« Sa re ga ma pa dha ni sa ». Sharvan Boyjoonauth, vocaliste de musique carnatique, chante comme il respire. Ce jeune Passion de musique a vécu cinq ans en plein coeur du Sud de l’Inde, afin de tenter de percer le secret de ce chant divin. Avec sa prestation sur une chaine locale, mélangeant art traditionnel indien et musique aborigène, il nous en livre les secrets.
Un art qui ne se transmet que par les professionnels de la musique carpatique, de maitre à disciple, ou sinon sur les bancs des plus prestigieuses universités en musicologie du Sud de l’Inde. La musique carnatique est un art à part entière, qui demande maitrise, précision et surtout passion.
B Sharvan comme le surnomment ces confrères indiens, est un habitué des concerts de musique traditionnelle, « Carnatic pour être plus précis », rectifie le jeune homme. Détenant une licence en Psychology and Music Teaching, cet originaire de Belle-Rose, détient également les titres de Isaikalaimani Sangeetha Vidwan et Bhagavathar, remis par l’Etat indien. Soit deux hautes distinctions en musicologie.

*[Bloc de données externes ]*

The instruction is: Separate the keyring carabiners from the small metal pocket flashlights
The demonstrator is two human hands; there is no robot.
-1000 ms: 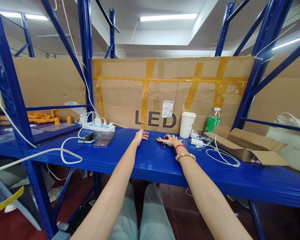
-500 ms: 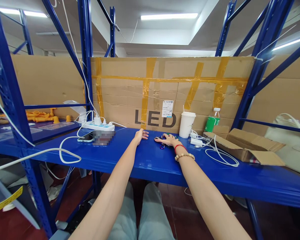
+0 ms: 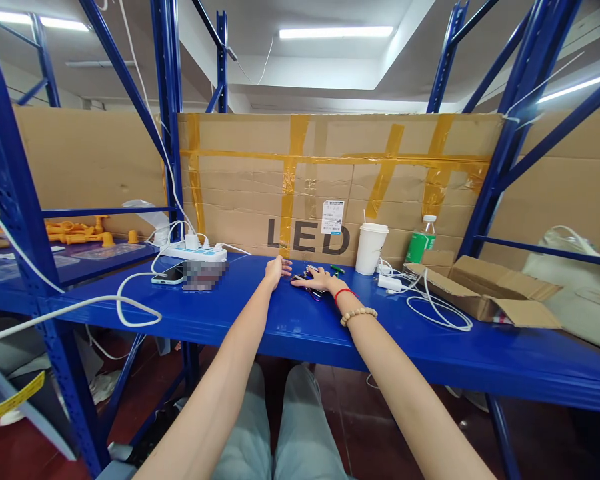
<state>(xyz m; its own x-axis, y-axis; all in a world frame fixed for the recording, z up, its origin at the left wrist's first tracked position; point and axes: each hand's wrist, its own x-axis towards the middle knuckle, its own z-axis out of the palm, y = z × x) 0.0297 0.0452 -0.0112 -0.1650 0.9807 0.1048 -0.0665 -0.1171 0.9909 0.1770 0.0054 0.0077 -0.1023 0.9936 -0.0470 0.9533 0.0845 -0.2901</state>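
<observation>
My right hand, with a red string and a beaded bracelet at its wrist, lies palm down with fingers spread. Beneath and around it are small shiny metal pieces, mostly covered; a purple piece shows at the near side. Just beyond the hand lies a small green piece. Their exact kind is too small to make out. My left hand rests on its edge on the blue shelf, fingers apart and loosely bent towards the right hand, with nothing visible in it.
A white paper cup, a green-labelled bottle, white cables and an open cardboard box stand on the right. Left are a phone and a power strip. A large cardboard sheet closes off the back.
My right hand has slid left over the shelf, closer to my left hand, with small pieces under it. The green piece now shows behind it. My left hand has hardly moved.
</observation>
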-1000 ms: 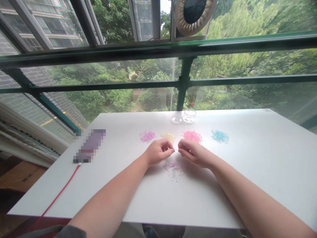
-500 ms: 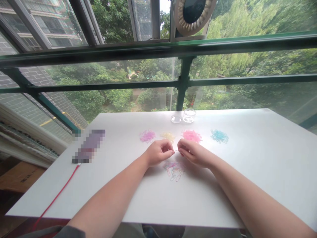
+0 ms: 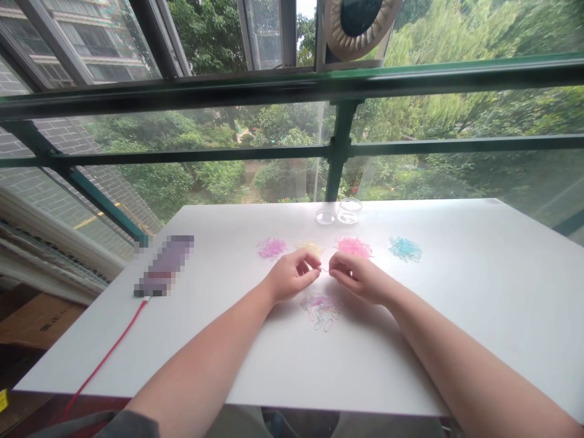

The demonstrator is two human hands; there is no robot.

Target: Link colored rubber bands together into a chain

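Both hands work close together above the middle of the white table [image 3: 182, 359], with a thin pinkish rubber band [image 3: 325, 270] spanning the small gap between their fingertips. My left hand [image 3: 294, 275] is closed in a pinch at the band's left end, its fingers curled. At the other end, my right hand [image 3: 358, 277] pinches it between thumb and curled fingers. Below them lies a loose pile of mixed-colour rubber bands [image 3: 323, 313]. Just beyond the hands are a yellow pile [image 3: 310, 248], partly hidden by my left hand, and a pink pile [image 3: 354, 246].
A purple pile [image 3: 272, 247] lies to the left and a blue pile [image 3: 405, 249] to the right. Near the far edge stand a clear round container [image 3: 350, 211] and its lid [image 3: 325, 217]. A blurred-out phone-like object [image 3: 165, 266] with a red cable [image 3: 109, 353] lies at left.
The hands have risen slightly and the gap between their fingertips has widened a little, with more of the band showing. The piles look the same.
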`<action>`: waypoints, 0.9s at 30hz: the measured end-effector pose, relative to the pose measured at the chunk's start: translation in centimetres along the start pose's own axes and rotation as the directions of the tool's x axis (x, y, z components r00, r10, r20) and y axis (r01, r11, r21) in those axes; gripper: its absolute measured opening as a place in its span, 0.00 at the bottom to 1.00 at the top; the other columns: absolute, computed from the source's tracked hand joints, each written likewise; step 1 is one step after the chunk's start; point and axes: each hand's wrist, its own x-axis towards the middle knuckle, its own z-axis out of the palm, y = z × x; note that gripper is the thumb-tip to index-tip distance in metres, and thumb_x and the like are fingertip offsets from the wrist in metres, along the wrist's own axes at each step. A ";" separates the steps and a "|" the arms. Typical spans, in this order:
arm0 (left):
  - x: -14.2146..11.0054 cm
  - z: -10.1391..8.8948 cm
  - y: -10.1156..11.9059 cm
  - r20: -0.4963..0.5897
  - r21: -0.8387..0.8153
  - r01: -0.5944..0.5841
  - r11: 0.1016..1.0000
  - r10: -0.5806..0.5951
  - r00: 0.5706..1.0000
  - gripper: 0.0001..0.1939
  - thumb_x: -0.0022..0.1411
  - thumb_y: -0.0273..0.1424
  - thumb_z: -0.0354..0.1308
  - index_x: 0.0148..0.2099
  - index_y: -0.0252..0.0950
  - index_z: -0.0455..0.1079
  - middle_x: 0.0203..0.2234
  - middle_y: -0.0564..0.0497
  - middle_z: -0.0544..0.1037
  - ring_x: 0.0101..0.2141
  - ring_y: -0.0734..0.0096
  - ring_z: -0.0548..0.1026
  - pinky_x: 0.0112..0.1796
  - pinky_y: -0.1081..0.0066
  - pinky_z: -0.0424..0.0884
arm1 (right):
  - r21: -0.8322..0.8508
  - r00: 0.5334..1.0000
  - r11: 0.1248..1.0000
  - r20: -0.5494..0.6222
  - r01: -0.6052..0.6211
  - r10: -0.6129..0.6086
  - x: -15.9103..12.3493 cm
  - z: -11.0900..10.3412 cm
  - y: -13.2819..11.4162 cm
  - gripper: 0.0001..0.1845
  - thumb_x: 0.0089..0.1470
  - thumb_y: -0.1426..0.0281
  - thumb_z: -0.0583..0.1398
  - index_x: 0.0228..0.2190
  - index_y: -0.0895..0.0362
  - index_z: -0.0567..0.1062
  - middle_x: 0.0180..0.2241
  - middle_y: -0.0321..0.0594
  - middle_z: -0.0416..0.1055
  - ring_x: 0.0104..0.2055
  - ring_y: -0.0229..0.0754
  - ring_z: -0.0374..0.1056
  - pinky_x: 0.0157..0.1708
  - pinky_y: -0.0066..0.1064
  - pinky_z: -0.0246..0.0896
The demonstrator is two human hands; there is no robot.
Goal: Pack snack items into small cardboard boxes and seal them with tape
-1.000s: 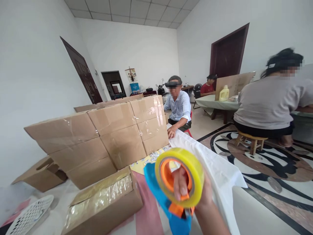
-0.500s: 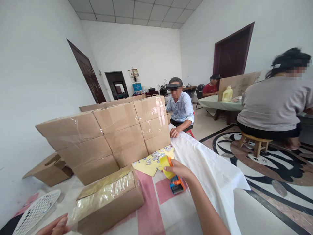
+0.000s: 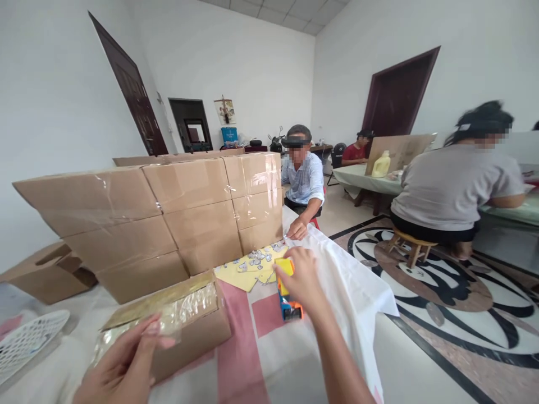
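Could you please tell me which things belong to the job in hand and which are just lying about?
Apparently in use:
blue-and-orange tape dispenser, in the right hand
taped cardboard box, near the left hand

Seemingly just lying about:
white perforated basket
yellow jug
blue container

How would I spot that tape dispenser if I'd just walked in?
Find the wall of brown cardboard, then look just nearer than its right end, where the right hand is. It grips the tape dispenser, with a yellow roll; its blue-and-orange body sets it apart from the yellow patterned sheet nearby.
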 end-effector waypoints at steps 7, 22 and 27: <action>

Souvent sollicité pour des concerts en Inde ou à l’île soeur — dont une très récemment —, le jeune homme de 32 ans a bravé chaleur et pluie indiennes pour vivre de sa passion. Désormais professeur de musique, il enseigne et transmet cette musique traditionnelle, entonnée dans les différents temples et kovil du monde. « J’ai des étudiants de 4 à 80 ans », dit-il. Il ne cache d’ailleurs pas sa joie en évoquant ses élèves, car pour ce jeune homme à l’oreille musicale, il est sacrosaint de partager et de donner ce que l’on a aux autres. « C’est une des règles de base en musique. »
Chanter avec le corps
« On ne s’arrête jamais d’apprendre », dit-il. En effet, il nous explique que dans ce domaine, l’on se doit d’être toujours aux côtés de son enseignant. « C’est ainsi que l’on apprend le mieux : en allant aux concerts, et en restant  à l’écoute », dit Sharvan Boyjoonauth. Raison pour laquelle ses petits élèves ne sont jamais très loin lors de ses concerts… toujours attentifs, les yeux fixés sur les faits et gestes de leur professeur, qui chante avec âme et corps. En effet, en musique carnatique, les gestes sont une extension du chant et de la mélodie.
Néanmoins, cet amour pour la musique carnatique n’est apparu que très tard, durant son adolescence. Issu d’une famille de musiciens, en l’occurrence son père qui pratique le bhajan — autre forme de musique traditionnelle indienne —, Sharvan Boyjoonauth apprend à jouer du tabla dès son plus jeune âge. « Mon père est mon premier guru et c’est pour cela que j’ai souhaité prendre la relève », confie l’artiste. Ce n’est qu’à l’âge de 17 ans que Sharvan Boyjoonauth entend pour la première fois les notes de chants carnatiques. « Je me souviens de cet instant précis de ma vie. Je regardais tard la nuit la télévision et suis tombé sur la chaine tamoule ‘podigai’. C’est alors que j’ai entendu cette chanteuse carnatique qui m’a ému jusqu’aux larmes », raconte-t-il.
Des études à Chennai
Une véritable passion nait alors. La première note de musique — le « sa »—, d’un long parcours en musicologie, non sans peine. « J’étais assis tous les jours devant mon téléviseur à minuit pile. J’attendais cette émission dédiée à la musique carnatique. C’était plus fort que moi ». Dans le plus grand des secrets, Sharvan Boyjoonauth s’essaie à cet art ancestral, aux mélodies divines.
Accumulant les petits boulots, cet habitant de Belle-Rose économise chaque centime pour poursuivre ses études en musique carnatique à Chennai, « maison mère de ce type de musique ». A 21 ans, seul dans un pays étranger, le jeune Mauricien gagnera le coeur des huit membres du jury de la Fine Arts University Chennai India, qu’il a découverte via la chaine Podigai.